A reorganisation is one of the most expensive things a leader can initiate. People are anxious for months. Productive work pauses while the new structure is debated, announced, and implemented. Some people leave. Some never get back to the productivity they had before. Despite all this, reorganisations are commonly initiated for reasons that have very little to do with whether the org structure is actually the problem. Data-driven org design is the discipline that distinguishes reorganisations worth doing from reorganisations that produce activity without improvement.
Diagnose Before Designing
The first question is not "what should the new structure look like?" The first question is "what specifically is the problem we are trying to solve?" Slow decision-making? Decisions getting made but not executed? Strategic priorities not getting attention? Functions duplicating work? Coordination cost overwhelming functional efficiency? Each of these has different structural implications. Reorganising without an accurate diagnosis produces movement without improvement.
The Data That Actually Helps
Span of control distributions — too narrow signals over-management, too wide signals manager overload. Decision flow data — where decisions actually get made versus where the org chart says they should. Time allocation data — what people are actually spending their hours on, ideally measured rather than self-reported. Organisational network analysis — how communication and collaboration actually flow, often quite different from the formal structure. Customer-facing outcome metrics — does the structure produce the outputs customers experience.
Span and Layers
Two metrics that come up in almost every org design exercise. Span of control (number of direct reports per manager) and number of layers between any individual contributor and the CEO. There is no universally right number for either, but there are typical ranges and warning signs. Spans below 4–5 frequently indicate either over-management or that managers are also functioning as ICs (which deserves explicit acknowledgement, not hidden assumption). Layer counts above 7–8 in mid-sized organisations usually indicate accumulated structural drift rather than functional necessity.
A pattern that data-driven analysis surfaces: the organisation has a stated strategy that emphasises customer focus, but the structure has the customer-facing functions reporting up through three layers of internal-facing management. The stated strategy and the structural reality contradict each other, and people respond to the structural reality. The fix is sometimes structural, sometimes a clearer accountability assignment within the existing structure. Either way, the diagnosis came from comparing intent to actual flow.
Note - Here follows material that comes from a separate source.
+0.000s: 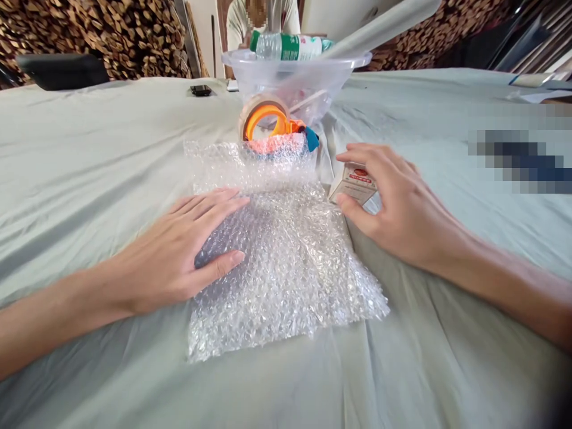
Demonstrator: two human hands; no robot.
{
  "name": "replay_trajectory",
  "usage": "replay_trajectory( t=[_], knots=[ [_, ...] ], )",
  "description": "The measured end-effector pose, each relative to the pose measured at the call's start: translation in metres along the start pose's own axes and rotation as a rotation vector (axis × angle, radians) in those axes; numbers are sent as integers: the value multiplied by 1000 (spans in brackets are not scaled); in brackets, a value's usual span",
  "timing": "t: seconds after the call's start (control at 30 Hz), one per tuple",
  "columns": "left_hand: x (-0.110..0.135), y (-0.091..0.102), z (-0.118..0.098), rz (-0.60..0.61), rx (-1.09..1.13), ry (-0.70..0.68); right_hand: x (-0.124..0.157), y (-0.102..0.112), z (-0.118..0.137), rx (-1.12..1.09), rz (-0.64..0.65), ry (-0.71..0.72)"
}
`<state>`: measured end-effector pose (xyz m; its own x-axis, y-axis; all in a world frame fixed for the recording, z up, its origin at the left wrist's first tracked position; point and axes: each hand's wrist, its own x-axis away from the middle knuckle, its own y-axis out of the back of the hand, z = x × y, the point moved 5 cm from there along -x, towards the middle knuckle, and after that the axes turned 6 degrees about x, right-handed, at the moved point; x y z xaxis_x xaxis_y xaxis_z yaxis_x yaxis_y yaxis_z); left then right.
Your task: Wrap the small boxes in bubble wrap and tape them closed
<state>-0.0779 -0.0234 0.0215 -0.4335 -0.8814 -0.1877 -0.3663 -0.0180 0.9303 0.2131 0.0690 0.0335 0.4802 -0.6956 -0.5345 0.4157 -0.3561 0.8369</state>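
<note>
A sheet of bubble wrap point(286, 268) lies spread on the cloth-covered table in front of me. My left hand point(196, 244) rests over its left side, fingers stretched out and holding nothing. At the sheet's upper right corner, my right hand point(388, 190) has its thumb and fingers around a small white box point(355, 185) with a red mark on it. Just beyond the wrap stands an orange tape dispenser point(286, 122) with a roll of tape. The wrap's far edge covers its lower part.
A clear plastic basin point(295, 74) stands behind the dispenser, with a green-labelled bottle point(290, 46) and a pale roll point(384, 27) on it. A black case point(62, 70) and a small black device point(201, 90) lie at the back left. A person point(261, 27) is across the table.
</note>
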Motion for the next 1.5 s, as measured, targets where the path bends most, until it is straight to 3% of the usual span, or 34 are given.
replay_trajectory(
  t=[0.13, 0.33, 0.47, 0.7, 0.8, 0.9, 1.0, 1.1, 1.2, 1.33, 1.5],
  knots=[
    [0, -3, 6, 4, 103, 22, 1, -6, -5, -7, 71, -66],
    [-1, -3, 9, -17, -47, -4, 1, -6, -16, 33, 23, -102],
    [-1, -5, 11, 13, -11, 32, -1, -7, -23, 56, -4, -86],
    [0, 0, 9, -31, 103, 95, 1, 8, -5, -97, -92, 3],
    [0, -2, 9, -33, 30, 57, 3, 8, 9, -150, -22, 124],
    [-1, -4, 11, -40, -4, 26, 6, -1, 17, -155, 128, 254],
    [-1, -4, 14, -25, 23, 41, 8, -11, 19, -163, 251, 278],
    [-1, -3, 16, 32, 40, 93, 9, -14, 20, -177, 261, 266],
    [2, -2, 15, 88, 24, 89, 8, -9, 19, -144, 169, 216],
    [5, 0, 13, 59, -17, 83, 5, 2, 0, -44, -46, 15],
    [4, -2, 15, 22, -22, 62, 3, -10, -38, -79, -21, -207]
  ],
)
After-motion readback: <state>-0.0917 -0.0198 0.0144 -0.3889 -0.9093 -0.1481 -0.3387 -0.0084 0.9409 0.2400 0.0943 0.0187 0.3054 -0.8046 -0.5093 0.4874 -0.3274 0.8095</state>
When Reorganisation Is Not the Right Tool
- The problem is leadership behaviour — restructure the leadership; the structure is fine
- The problem is unclear strategy — clarify the strategy first; structure follows strategy
- The problem is performance management — fix the performance management; restructuring redistributes the problem
- The problem is capability gap — invest in development or hire targeted; do not restructure the gap
- The problem is ambiguous priorities — clarify priorities; structure cannot solve prioritisation
When Reorganisation Is the Right Tool
Genuine structural problems do exist. A growing company outgrows its functional structure and needs business units. A merger creates duplicated functions that need consolidation. A strategic pivot requires capabilities the current structure cannot host. New regulatory requirements demand functions that did not exist before. In each of these cases, reorganisation is the appropriate response — and data-driven design produces a structure more likely to address the underlying need than instinct-driven design.
Verify After Implementation
A reorganisation is hypothesised to produce specific outcomes. After implementation, those outcomes need to be measured. Decision velocity, time to escalation, customer-facing metrics, employee engagement, voluntary turnover. The verification is not optional — without it, the organisation cannot tell whether the reorganisation worked, and the next reorganisation will be just as data-free as this one was.